Exercise requirements = The full listing is to be written out again, unchanged.

* * * * * * * * *

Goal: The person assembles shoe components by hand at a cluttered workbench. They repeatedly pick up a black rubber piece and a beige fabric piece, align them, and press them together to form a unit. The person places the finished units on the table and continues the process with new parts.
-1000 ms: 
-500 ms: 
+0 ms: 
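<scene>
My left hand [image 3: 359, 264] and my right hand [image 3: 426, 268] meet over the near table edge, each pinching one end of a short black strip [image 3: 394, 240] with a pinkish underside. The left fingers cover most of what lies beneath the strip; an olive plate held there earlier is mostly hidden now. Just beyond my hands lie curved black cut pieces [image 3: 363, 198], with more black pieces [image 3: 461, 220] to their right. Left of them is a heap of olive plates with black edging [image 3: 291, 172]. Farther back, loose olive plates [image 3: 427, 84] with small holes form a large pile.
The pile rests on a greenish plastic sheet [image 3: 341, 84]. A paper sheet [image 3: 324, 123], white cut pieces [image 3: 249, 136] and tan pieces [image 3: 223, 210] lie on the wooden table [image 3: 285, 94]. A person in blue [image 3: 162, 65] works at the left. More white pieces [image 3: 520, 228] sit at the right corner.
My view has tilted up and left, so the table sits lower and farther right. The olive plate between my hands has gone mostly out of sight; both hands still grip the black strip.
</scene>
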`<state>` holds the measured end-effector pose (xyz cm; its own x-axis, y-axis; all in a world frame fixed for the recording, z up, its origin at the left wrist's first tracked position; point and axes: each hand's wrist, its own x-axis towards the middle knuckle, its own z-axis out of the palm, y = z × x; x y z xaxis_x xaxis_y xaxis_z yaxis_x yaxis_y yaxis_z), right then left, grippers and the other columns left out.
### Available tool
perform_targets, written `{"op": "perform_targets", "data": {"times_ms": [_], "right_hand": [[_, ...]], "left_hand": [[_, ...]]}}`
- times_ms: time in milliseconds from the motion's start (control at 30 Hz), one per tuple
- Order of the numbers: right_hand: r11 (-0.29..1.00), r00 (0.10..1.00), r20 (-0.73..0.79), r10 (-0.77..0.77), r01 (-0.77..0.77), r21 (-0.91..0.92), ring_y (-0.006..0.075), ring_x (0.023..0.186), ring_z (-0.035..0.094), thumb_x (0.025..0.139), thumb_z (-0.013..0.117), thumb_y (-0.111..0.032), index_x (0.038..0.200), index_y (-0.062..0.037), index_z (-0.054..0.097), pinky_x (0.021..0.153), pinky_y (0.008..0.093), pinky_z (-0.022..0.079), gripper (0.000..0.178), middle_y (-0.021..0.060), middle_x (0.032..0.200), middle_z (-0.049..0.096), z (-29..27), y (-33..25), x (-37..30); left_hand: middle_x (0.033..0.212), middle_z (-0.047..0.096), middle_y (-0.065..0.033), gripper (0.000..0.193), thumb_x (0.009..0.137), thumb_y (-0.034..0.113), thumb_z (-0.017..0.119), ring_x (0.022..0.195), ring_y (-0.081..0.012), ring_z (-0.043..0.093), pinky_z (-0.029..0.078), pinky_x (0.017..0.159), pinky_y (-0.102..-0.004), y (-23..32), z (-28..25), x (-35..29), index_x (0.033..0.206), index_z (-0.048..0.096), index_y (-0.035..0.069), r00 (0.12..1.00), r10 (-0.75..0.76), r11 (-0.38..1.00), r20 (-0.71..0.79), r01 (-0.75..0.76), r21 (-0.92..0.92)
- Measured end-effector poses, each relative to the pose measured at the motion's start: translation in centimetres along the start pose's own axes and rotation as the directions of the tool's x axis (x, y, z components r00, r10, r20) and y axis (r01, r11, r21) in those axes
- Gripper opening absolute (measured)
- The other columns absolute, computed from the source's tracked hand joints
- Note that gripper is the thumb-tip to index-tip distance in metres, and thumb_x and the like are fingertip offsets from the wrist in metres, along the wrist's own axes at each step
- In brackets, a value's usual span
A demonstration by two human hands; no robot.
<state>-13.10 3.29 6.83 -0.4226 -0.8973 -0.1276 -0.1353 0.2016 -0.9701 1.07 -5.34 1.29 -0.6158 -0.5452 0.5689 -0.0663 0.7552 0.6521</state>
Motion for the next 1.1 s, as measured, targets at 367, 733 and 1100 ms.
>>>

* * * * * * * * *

Output of the exercise =
Goal: The person assembles shoe components by hand at a cluttered workbench. They repeatedly pick up a black rubber piece and a beige fabric piece, align them, and press them together to form a unit. The person places the finished units on the table and continues the process with new parts.
-1000 ms: 
-500 ms: 
+0 ms: 
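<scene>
My left hand [image 3: 359, 264] and my right hand [image 3: 426, 268] meet over the near table edge, each pinching one end of a short black strip [image 3: 394, 240] with a pinkish underside. The left fingers cover most of what lies beneath the strip; an olive plate held there earlier is mostly hidden now. Just beyond my hands lie curved black cut pieces [image 3: 363, 198], with more black pieces [image 3: 461, 220] to their right. Left of them is a heap of olive plates with black edging [image 3: 291, 172]. Farther back, loose olive plates [image 3: 427, 84] with small holes form a large pile.
The pile rests on a greenish plastic sheet [image 3: 341, 84]. A paper sheet [image 3: 324, 123], white cut pieces [image 3: 249, 136] and tan pieces [image 3: 223, 210] lie on the wooden table [image 3: 285, 94]. A person in blue [image 3: 162, 65] works at the left. More white pieces [image 3: 520, 228] sit at the right corner.
My view has tilted up and left, so the table sits lower and farther right. The olive plate between my hands has gone mostly out of sight; both hands still grip the black strip.
</scene>
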`<state>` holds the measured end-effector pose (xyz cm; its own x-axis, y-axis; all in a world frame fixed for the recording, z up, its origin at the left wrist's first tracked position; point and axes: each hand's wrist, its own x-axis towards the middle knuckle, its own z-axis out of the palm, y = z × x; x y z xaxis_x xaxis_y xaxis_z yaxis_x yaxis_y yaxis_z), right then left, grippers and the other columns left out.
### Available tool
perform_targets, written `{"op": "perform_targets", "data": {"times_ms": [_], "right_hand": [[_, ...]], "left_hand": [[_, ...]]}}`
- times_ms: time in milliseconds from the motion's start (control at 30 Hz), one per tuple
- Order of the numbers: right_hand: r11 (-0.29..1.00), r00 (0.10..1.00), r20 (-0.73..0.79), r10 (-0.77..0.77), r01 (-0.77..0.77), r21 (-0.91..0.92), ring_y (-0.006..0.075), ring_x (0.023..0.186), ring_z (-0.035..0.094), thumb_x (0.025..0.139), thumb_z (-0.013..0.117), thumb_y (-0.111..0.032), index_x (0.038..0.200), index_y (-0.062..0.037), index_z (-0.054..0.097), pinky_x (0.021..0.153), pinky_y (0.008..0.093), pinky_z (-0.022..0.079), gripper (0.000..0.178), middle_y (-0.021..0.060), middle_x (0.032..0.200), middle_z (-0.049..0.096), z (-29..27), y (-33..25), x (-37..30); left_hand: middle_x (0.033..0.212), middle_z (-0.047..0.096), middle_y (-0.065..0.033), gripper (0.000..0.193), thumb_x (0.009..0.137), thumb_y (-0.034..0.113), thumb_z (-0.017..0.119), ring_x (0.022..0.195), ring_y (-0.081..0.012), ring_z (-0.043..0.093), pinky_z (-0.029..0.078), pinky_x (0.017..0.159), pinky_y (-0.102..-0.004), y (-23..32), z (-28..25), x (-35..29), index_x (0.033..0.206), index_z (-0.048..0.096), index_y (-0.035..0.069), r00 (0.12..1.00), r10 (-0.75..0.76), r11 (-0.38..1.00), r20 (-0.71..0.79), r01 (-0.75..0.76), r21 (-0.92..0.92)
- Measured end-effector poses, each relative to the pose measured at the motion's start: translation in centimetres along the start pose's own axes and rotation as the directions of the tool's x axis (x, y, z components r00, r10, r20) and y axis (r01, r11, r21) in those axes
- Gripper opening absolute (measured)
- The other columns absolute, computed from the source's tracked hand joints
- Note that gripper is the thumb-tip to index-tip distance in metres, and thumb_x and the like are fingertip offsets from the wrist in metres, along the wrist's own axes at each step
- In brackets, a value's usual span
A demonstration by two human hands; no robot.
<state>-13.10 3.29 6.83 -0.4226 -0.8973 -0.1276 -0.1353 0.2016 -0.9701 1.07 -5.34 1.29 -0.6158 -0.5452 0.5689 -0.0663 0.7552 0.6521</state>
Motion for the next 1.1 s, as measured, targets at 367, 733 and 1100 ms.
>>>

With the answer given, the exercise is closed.